STORED DATA:
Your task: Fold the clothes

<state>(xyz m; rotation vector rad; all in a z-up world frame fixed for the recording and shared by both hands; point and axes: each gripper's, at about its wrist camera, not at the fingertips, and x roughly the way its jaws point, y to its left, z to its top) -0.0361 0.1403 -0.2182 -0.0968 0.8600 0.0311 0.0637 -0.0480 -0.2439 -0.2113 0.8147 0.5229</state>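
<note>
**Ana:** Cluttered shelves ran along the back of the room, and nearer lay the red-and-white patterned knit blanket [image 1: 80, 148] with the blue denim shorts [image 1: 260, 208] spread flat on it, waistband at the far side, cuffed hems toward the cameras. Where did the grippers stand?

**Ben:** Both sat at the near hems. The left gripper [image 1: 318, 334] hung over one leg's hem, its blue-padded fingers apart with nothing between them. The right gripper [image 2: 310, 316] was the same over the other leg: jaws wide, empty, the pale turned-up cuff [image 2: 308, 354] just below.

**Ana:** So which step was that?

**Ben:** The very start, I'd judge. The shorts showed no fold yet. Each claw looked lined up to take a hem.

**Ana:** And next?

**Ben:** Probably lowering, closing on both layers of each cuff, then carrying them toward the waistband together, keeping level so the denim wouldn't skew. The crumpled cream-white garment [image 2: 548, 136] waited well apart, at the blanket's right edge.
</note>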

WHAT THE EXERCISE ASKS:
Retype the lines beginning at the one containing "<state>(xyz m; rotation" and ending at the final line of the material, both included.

WORKED SOLUTION:
<state>(xyz m; rotation vector rad; all in a z-up world frame fixed for the recording and shared by both hands; point and axes: each gripper's, at about its wrist camera, not at the fingertips, and x roughly the way its jaws point, y to its left, z to its top) -0.0361 0.1403 -0.2182 -0.0968 0.8600 0.0311 0.0637 -0.0480 -0.2439 -0.2113 0.8147 0.5229</state>
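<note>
**Ana:** Cluttered shelves ran along the back of the room, and nearer lay the red-and-white patterned knit blanket [image 1: 80, 148] with the blue denim shorts [image 1: 260, 208] spread flat on it, waistband at the far side, cuffed hems toward the cameras. Where did the grippers stand?

**Ben:** Both sat at the near hems. The left gripper [image 1: 318, 334] hung over one leg's hem, its blue-padded fingers apart with nothing between them. The right gripper [image 2: 310, 316] was the same over the other leg: jaws wide, empty, the pale turned-up cuff [image 2: 308, 354] just below.

**Ana:** So which step was that?

**Ben:** The very start, I'd judge. The shorts showed no fold yet. Each claw looked lined up to take a hem.

**Ana:** And next?

**Ben:** Probably lowering, closing on both layers of each cuff, then carrying them toward the waistband together, keeping level so the denim wouldn't skew. The crumpled cream-white garment [image 2: 548, 136] waited well apart, at the blanket's right edge.
</note>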

With this, the answer is finished.